• [Work instructions]:
Only these lines of the data below are wanted: the one with "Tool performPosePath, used", the one with "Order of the", and any lines between them, each repeated exactly.

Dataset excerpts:

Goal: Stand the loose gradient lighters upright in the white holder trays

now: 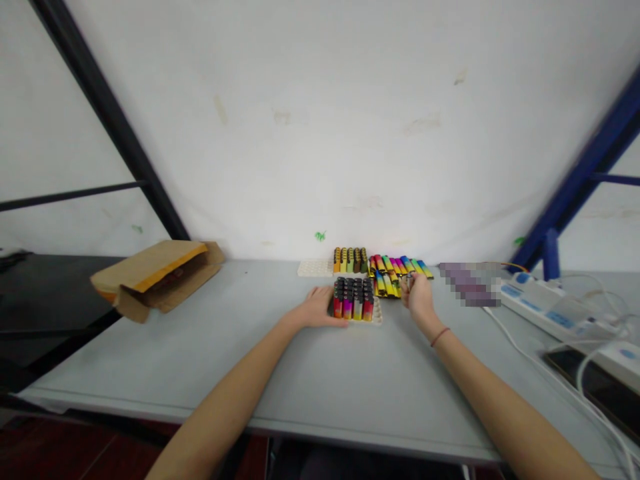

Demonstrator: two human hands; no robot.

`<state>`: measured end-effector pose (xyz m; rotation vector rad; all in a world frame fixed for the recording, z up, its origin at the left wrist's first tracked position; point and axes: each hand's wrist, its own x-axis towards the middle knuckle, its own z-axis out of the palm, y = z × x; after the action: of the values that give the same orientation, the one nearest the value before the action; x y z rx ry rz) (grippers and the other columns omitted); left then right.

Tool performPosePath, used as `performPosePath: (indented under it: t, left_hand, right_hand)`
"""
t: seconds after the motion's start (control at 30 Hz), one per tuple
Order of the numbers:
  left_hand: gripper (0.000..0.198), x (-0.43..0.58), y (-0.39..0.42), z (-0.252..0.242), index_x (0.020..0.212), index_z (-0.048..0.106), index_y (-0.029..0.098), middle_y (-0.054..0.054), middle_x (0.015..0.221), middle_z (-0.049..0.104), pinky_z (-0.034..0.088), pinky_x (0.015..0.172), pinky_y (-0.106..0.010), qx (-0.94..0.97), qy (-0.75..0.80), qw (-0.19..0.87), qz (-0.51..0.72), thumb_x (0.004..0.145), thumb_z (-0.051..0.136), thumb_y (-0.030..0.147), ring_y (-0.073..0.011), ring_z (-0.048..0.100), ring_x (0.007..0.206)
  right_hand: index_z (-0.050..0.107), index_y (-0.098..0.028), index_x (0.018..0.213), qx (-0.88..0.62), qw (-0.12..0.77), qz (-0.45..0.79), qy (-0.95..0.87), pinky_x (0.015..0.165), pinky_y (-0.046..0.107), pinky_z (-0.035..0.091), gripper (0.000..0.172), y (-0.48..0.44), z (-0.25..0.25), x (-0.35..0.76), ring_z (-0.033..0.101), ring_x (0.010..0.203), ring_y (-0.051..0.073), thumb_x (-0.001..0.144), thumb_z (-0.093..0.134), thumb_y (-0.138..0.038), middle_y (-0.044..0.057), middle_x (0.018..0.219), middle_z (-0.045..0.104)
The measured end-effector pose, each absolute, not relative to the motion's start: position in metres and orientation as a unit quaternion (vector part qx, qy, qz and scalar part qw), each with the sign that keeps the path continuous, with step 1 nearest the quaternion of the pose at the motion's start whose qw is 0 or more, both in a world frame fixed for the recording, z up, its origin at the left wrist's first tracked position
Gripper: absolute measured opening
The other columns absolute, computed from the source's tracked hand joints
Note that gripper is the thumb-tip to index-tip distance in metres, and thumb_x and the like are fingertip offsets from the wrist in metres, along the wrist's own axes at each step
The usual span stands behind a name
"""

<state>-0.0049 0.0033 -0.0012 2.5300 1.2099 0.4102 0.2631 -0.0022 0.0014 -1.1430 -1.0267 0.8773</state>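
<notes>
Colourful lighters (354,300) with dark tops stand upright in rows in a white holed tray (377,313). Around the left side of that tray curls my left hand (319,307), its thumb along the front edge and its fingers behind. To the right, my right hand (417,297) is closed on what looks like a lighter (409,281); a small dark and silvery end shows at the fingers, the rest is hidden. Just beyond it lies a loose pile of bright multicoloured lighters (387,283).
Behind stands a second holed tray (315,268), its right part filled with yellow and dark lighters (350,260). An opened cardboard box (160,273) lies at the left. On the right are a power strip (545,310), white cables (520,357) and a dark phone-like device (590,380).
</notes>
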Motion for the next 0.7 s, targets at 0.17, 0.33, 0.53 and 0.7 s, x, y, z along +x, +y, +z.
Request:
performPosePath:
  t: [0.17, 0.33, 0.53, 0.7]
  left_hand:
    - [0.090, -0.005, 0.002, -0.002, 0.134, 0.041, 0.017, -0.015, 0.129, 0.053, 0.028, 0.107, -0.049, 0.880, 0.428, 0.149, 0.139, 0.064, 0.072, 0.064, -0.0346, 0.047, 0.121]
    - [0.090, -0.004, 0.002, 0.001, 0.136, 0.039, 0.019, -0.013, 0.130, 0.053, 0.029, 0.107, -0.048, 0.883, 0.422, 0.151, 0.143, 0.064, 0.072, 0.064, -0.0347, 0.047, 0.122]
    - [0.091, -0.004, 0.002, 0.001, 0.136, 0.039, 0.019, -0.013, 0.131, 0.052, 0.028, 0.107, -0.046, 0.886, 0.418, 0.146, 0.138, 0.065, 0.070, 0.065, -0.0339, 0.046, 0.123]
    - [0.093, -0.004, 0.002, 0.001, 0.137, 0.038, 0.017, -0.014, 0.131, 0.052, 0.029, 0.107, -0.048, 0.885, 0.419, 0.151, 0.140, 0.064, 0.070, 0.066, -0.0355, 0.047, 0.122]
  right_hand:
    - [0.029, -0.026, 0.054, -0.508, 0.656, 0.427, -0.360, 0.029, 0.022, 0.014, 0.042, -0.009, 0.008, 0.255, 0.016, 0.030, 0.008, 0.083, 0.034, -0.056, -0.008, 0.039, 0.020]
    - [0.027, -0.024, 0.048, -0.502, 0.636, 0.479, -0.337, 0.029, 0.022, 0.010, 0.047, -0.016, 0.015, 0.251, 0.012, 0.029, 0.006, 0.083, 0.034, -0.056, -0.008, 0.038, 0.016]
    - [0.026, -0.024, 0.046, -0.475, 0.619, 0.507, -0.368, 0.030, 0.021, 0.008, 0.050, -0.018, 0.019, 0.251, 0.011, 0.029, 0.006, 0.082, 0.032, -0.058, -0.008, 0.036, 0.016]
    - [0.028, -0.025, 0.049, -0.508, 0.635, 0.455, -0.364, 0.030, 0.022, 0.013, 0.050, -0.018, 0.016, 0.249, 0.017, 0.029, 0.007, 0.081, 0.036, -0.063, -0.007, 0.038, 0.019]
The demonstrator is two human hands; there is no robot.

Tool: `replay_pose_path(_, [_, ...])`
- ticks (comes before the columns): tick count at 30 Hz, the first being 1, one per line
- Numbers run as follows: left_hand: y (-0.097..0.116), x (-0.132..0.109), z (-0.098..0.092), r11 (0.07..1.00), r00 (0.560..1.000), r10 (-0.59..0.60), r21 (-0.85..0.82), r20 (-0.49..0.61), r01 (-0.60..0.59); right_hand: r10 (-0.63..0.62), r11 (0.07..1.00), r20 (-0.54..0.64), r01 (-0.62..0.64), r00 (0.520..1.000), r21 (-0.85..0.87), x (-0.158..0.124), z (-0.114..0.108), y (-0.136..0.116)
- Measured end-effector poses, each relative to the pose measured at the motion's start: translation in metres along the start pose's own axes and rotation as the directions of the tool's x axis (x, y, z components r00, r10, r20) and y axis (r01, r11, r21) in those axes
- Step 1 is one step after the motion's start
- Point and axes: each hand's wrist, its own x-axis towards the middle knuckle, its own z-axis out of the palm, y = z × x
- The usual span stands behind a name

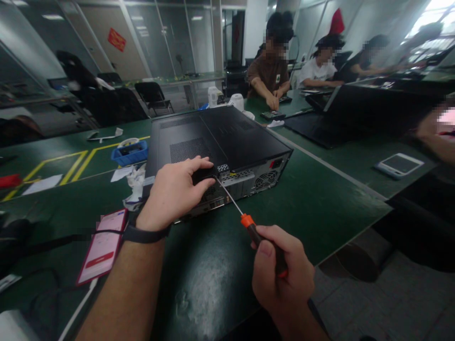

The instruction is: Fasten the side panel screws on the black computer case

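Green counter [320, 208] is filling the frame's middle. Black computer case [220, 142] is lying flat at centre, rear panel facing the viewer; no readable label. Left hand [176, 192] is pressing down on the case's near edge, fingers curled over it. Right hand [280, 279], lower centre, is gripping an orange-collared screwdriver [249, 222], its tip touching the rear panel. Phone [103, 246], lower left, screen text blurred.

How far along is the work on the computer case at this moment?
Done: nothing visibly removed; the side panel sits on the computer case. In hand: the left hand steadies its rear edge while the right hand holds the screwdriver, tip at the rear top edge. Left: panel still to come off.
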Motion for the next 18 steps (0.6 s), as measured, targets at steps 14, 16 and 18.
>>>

• [Result of the task]:
Tool performPosePath, used as `performPosePath: (indented under it: t, left_hand, right_hand)`
"""
t: seconds after the motion's start (control at 30 Hz), one per tuple
Order of the numbers:

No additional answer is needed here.